● Aim of the task:
Each line of the material must be repeated precisely, with the pictures left out.

● Data:
▼
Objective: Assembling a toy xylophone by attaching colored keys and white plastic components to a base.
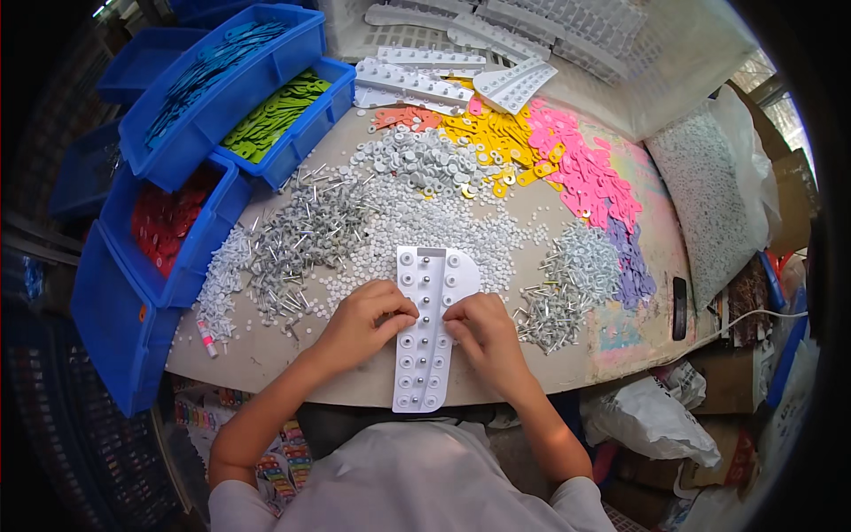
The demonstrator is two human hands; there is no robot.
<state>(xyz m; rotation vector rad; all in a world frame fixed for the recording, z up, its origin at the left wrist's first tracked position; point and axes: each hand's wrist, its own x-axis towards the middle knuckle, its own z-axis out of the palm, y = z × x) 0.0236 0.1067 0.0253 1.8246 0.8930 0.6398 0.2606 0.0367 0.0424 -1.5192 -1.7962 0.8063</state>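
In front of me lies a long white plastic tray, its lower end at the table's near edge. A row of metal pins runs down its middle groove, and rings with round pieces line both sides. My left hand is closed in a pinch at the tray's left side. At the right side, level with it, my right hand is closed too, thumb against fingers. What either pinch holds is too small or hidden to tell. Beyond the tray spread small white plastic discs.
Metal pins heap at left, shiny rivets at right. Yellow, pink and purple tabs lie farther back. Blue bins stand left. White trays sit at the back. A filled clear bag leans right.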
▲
● Response:
Objective: Assembling a toy xylophone by attaching colored keys and white plastic components to a base.
The demonstrator is two human hands; there is no robot.
<state>(xyz m; rotation vector rad; all in a world frame fixed for the recording, z up, its origin at the left wrist's first tracked position; point and axes: each hand's wrist, its own x-axis towards the middle knuckle, its own z-axis out of the palm, y = z × x) 0.0236 0.1067 0.0253 1.8246 0.8930 0.6398 0.2606 0.0367 0.0424 -1.5192 -1.7962 0.8063</state>
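In front of me lies a long white plastic tray, its lower end at the table's near edge. A row of metal pins runs down its middle groove, and rings with round pieces line both sides. My left hand is closed in a pinch at the tray's left side. At the right side, level with it, my right hand is closed too, thumb against fingers. What either pinch holds is too small or hidden to tell. Beyond the tray spread small white plastic discs.
Metal pins heap at left, shiny rivets at right. Yellow, pink and purple tabs lie farther back. Blue bins stand left. White trays sit at the back. A filled clear bag leans right.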

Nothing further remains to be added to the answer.